A study published in the British Medical Journal on the effectiveness of so-called z-drugs (non-benzodiazepine hypnotics, like Ambien, Lunesta and Sonata) found that both the drug effect and the placebo response were “small and of questionable clinical importance.” But when the two were put together, there was a reasonably large clinical effect.

These data suggest that the placebo response is a major contributor to the effectiveness of Z drugs. The remaining effect needs to be balanced against the harms associated with these drugs. The substantial proportion of the drug response accounted for by the placebo response indicates the importance of non-specific factors in the treatment of insomnia. As the placebo effect is a psychological phenomenon, these data suggest that increased attention should be directed at psychological interventions for insomnia.

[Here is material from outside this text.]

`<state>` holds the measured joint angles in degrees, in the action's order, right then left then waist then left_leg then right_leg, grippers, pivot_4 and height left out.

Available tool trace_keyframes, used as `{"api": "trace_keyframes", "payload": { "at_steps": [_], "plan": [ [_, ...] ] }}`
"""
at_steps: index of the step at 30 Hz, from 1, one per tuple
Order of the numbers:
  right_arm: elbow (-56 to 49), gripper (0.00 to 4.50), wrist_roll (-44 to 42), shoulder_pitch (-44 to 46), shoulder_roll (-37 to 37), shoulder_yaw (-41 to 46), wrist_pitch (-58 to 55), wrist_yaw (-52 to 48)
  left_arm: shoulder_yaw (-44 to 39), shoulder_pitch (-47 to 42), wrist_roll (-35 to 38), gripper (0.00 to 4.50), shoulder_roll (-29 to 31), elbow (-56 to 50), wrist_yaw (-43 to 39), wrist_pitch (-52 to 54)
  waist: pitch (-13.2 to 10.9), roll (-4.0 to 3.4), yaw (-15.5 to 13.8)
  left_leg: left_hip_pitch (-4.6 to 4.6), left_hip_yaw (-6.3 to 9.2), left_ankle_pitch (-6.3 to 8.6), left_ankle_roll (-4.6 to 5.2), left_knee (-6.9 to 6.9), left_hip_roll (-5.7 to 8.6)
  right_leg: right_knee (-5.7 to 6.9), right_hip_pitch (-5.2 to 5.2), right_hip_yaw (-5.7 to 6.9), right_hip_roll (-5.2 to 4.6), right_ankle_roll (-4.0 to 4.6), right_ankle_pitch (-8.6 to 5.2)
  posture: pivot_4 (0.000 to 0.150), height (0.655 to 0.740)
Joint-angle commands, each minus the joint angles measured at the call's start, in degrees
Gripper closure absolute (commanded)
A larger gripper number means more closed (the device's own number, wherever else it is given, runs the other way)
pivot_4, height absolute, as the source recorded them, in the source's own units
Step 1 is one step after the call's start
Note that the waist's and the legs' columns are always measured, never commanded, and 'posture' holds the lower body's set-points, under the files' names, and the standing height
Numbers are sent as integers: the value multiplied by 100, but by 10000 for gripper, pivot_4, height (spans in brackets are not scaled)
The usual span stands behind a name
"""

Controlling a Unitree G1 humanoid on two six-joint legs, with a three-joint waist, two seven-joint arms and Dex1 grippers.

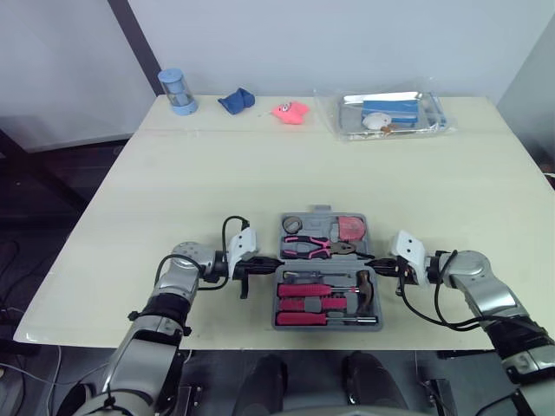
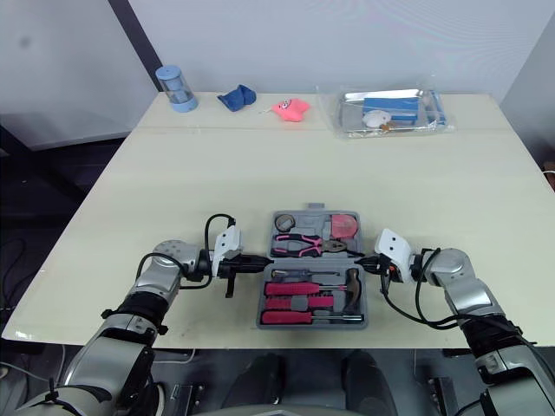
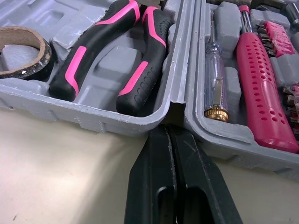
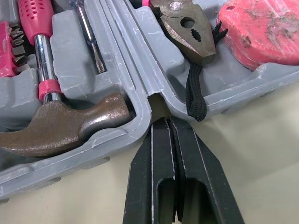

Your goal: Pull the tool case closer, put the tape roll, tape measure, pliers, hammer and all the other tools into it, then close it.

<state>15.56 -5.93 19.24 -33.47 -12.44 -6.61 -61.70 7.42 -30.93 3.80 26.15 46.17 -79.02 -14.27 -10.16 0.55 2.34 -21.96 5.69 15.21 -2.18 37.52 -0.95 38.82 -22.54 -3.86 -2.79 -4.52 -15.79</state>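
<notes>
At the near edge of the table [image 1: 260, 165], the case [image 1: 322, 211] lies open flat between the two grippers. It is grey moulded plastic with a matte, scuffed surface and shaped recesses in both halves.

Far half:
- Tape roll [image 3: 41, 46]: a ring, black outside and brown inside, in the recess on the left.
- Pliers [image 1: 317, 248]: black handles with pink grip inlays and dull brown metal jaws, lying across the middle.
- Tape measure [image 1: 350, 228]: rounded pink body with a scratched face, on the right. A black woven cord [image 4: 195, 93] hangs over the case wall beside it.

Near half:
- Tester screwdriver [image 3: 214, 79]: clear handle with a brass end cap.
- Driver [image 3: 261, 79]: pink handle with a dimpled surface.
- Bits [image 4: 7, 46]: a row in a pink holder.
- Hammer [image 4: 60, 126]: dark brown, worn steel head on a chrome neck with a pink collar.

The left gripper [image 3: 167, 133] has its fingers pressed together with nothing between them. Its tip sits at the notch where the two halves meet on the case's left side. The right gripper [image 4: 164, 122] is likewise fully closed and empty, with its tip at the matching notch on the right side.

At the far edge of the table lie a blue cylinder [image 1: 177, 91], a blue bundle [image 1: 235, 100], a pink item [image 1: 291, 110] and a clear plastic bag [image 1: 386, 114].
</notes>
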Motion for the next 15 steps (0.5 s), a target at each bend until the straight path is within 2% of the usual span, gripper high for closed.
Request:
{"api": "trace_keyframes", "payload": {
  "at_steps": [1,15],
  "plan": [
    [-421,45000,-184,-25,2,20,-71,-202,310,182,-108,44526,-141,-108,-168,70,0,0,0,0,0,0,0,0,0,0,0,0,0,0,0,1500,7400],
    [-771,45000,-222,-320,-264,58,-388,-438,453,592,-12,44526,-65,-1033,-342,554,0,0,5,-1,1,0,0,0,0,-1,0,0,0,0,0,1500,7400]
  ]
}}
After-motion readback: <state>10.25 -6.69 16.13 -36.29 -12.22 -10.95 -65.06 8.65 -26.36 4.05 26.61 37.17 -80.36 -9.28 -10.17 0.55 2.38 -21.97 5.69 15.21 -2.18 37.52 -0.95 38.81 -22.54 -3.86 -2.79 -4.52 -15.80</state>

If individuals aren’t informed of the dangers of mixing z-drugs and other medications like opioids, antidepressants and benzodiazepines, they are an adverse drug event waiting to happen. Because of the physical tolerance that can develop, rebound insomnia is likely if the medications are tapered too quickly. It may even occur with a gradual taper in some people. And then to top it all off, the z-drug effect was small and of questionable clinical importance. But on the other hand—maybe your pillow will dance; or you’ll become a god to nonexistent ants crawling around on your bed. Pleasant Dreams!